-2

I want to drop rows with any NaN values in my dataset.The dimension of my dataset is 9733*123.

Here is the code to drop rows with any NaN value :

dataset.dropna(how='all')
print(dataset)

Even after running this I am unable to clean my data in csv file. Can you guys help?

SanSolo
  • 2,267
  • 2
  • 24
  • 32
ojj
  • 1
  • 1
  • 1
  • As with a huge number of pandas methods, it does not work in-place. Either reassign the result back: `dataset = dataset.dropna(how='all')` or pass the `inplace` argument: `dataset.dropna(how='all', inplace=True)` – roganjosh Dec 19 '18 at 02:17
  • How does this have anyhting to do with a decision tree? – Jab Dec 19 '18 at 02:18
  • @Jaba I am cleaning the data first. I mentioned in case of decision tree i have to do something different then others can inform me. – ojj Dec 19 '18 at 02:50
  • @roganjosh the inplace thing doesnt work. Any other thing i can do? – ojj Dec 19 '18 at 02:50
  • Please paste a sample of the data. There are many reasons for this. For e.g. it may not actually be NaN then you can specify what value is same as `Nan`. You can even remove `na` values when loading data. A sample of this data would help to answer this. – Abhishek Dujari Dec 19 '18 at 03:28
  • @AbhishekDujari the data has NA values. how do i specify to drop NA and not NaN? – ojj Dec 19 '18 at 03:48
  • Ok there are a couple of things I can't tell from your question.
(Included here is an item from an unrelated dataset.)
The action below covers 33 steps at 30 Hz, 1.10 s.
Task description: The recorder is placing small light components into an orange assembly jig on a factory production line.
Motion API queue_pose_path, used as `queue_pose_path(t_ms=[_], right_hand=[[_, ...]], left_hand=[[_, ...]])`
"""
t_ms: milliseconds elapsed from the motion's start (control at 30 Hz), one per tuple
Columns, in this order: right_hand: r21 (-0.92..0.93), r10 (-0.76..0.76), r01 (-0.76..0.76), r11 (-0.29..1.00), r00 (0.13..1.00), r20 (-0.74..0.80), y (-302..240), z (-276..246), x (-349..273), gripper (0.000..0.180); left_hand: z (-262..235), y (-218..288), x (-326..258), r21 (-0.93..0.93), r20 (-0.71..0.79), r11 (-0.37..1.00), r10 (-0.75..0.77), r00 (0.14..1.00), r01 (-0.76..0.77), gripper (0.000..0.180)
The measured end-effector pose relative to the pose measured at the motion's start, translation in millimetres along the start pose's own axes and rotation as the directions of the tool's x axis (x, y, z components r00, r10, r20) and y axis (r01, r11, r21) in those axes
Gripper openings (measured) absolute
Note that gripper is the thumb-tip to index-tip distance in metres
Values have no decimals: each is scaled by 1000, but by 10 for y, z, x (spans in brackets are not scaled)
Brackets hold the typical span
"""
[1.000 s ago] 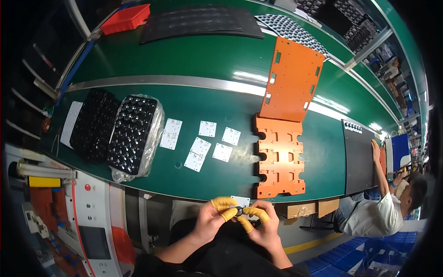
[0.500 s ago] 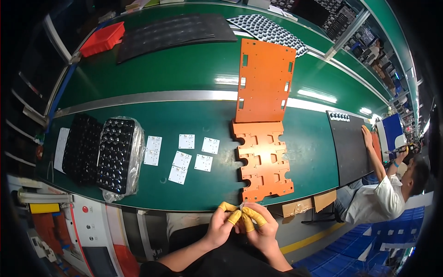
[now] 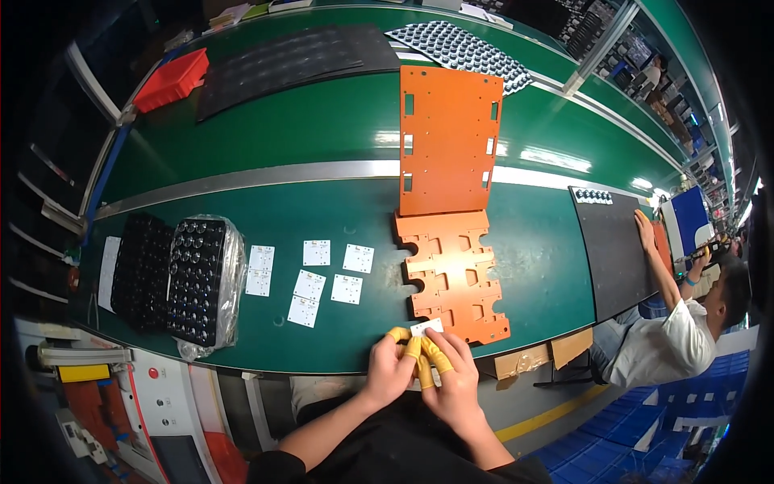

But this is a good answer to your questions assuming you read_csv() or similar import method https://stackoverflow.com/questions/12514590/reading-file-with-missing-values-in-python-pandas The idea is that within the dataframe the values should be of certain type and then they will be interpreted as Nan or INF or zero. Otherwise you will end up with mixed data types. – Abhishek Dujari Dec 20 '18 at 10:44

1 Answers1

0

From the documentation: if you want to drop rows “with any NaN values”, use how='any' (the default value); and to modify the dataframe instead of making an edited copy, use inplace=True. All together:

dataset.dropna(inplace=True)
CrepeGoat
  • 2,315
  • 20
  • 24
  • As a general suggestion, if you're using a function from pandas (or any library), and it doesn't do what you think it should, take a look at the documentation. Especially with core Python, NumPy and pandas, the documentation is very thorough and can answer a lot of questions. – CrepeGoat Dec 19 '18 at 03:38
  • why the downvote? – CrepeGoat Dec 20 '18 at 16:29